▶ REQUIRED ACTION: Pictures stay out. Everything else in the listing below gets written out exactly.

********

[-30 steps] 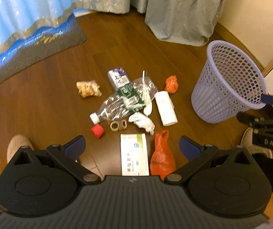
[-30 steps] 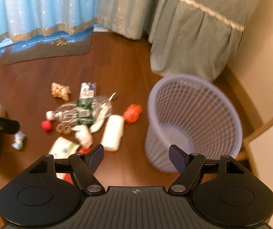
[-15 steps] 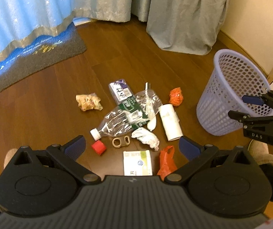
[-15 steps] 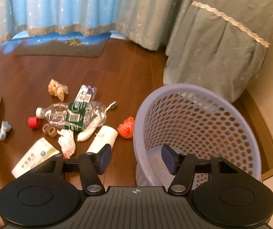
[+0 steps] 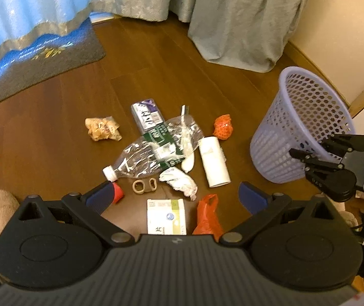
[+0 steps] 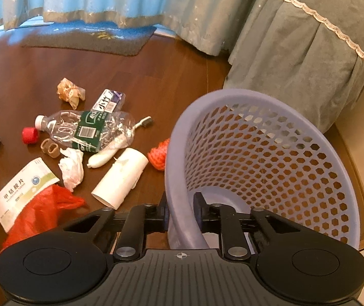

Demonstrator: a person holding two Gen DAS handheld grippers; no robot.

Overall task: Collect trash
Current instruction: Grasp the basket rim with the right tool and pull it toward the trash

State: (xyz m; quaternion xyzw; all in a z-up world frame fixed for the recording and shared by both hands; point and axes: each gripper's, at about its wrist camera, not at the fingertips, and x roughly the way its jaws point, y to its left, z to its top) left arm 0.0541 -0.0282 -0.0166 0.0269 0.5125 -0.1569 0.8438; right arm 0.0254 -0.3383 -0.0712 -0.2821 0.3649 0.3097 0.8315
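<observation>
On the brown wooden floor (image 5: 54, 132), at the right, one lavender perforated plastic basket (image 6: 271, 158) is clamped at its near rim by the right gripper (image 6: 181, 213). One crushed clear plastic bottle (image 5: 151, 150), white-capped and green-labelled, is seen left of it among litter. The left gripper (image 5: 174, 195) is spread wide, empty.

i see a dark wooden floor (image 5: 54, 137) with a soft sheen. the laundry-style basket (image 6: 271, 153) is matt lilac plastic, perforated all over. the crushed bottle (image 5: 151, 150) is clear, glossy plastic with a green paper label. the orange bag (image 5: 207, 219) looks thin, shiny plastic film. the medicine box (image 5: 166, 216) is smooth card. the crumpled tissue (image 5: 179, 182) is soft paper. my grippers' bodies are matt black plastic, ribbed.
</observation>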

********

▶ ANSWER SPACE:
[-30 steps] 
[-30 steps] 
[-15 steps] 
[-15 steps] 
[+0 steps] 
[+0 steps] 

Demonstrator: a person holding two Gen DAS handheld grippers; no robot.

Overall task: Collect trash
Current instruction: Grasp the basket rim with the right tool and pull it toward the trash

State: (xyz m; quaternion xyzw; all in a z-up world frame fixed for the recording and shared by both hands; point and axes: each gripper's, at about its wrist camera, not at the fingertips, and x roughly the way its jaws point, y to its left, z to its top) left arm 0.0541 -0.0282 -0.0166 0.0269 0.5125 -0.1569 0.8438; right arm 0.0254 -0.3383 -0.0712 -0.2821 0.3649 0.3097 0.8315
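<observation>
On the brown wooden floor (image 5: 54, 132), at the right, one lavender perforated plastic basket (image 6: 271, 158) is clamped at its near rim by the right gripper (image 6: 181, 213). One crushed clear plastic bottle (image 5: 151, 150), white-capped and green-labelled, is seen left of it among litter. The left gripper (image 5: 174, 195) is spread wide, empty.

i see a dark wooden floor (image 5: 54, 137) with a soft sheen. the laundry-style basket (image 6: 271, 153) is matt lilac plastic, perforated all over. the crushed bottle (image 5: 151, 150) is clear, glossy plastic with a green paper label. the orange bag (image 5: 207, 219) looks thin, shiny plastic film. the medicine box (image 5: 166, 216) is smooth card. the crumpled tissue (image 5: 179, 182) is soft paper. my grippers' bodies are matt black plastic, ribbed.
</observation>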

The work on this exercise has been completed.